▶ **What the exercise asks**
Apart from the images, reproduce all of the data word for word.

▶ **Collected data**
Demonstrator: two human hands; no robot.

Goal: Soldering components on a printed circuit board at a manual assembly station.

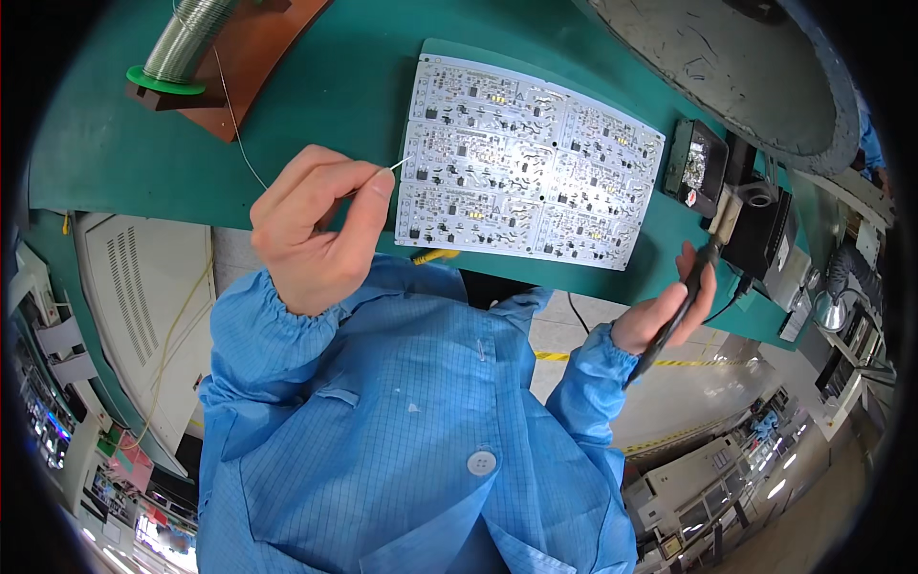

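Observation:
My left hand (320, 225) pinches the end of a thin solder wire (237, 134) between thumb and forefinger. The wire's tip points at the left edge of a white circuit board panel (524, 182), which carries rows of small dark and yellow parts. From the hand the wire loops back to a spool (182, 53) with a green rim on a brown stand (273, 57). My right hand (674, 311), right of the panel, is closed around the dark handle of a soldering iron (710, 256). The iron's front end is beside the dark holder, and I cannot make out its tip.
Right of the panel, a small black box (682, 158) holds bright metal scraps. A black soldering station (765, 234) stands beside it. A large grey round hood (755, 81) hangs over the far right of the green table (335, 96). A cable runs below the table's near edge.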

▶ **Your response**
Demonstrator: two human hands; no robot.

Goal: Soldering components on a printed circuit board at a manual assembly station.


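Observation:
My left hand (320, 225) pinches the end of a thin solder wire (237, 134) between thumb and forefinger. The wire's tip points at the left edge of a white circuit board panel (524, 182), which carries rows of small dark and yellow parts. From the hand the wire loops back to a spool (182, 53) with a green rim on a brown stand (273, 57). My right hand (674, 311), right of the panel, is closed around the dark handle of a soldering iron (710, 256). The iron's front end is beside the dark holder, and I cannot make out its tip.
Right of the panel, a small black box (682, 158) holds bright metal scraps. A black soldering station (765, 234) stands beside it. A large grey round hood (755, 81) hangs over the far right of the green table (335, 96). A cable runs below the table's near edge.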

Now the exercise is finished.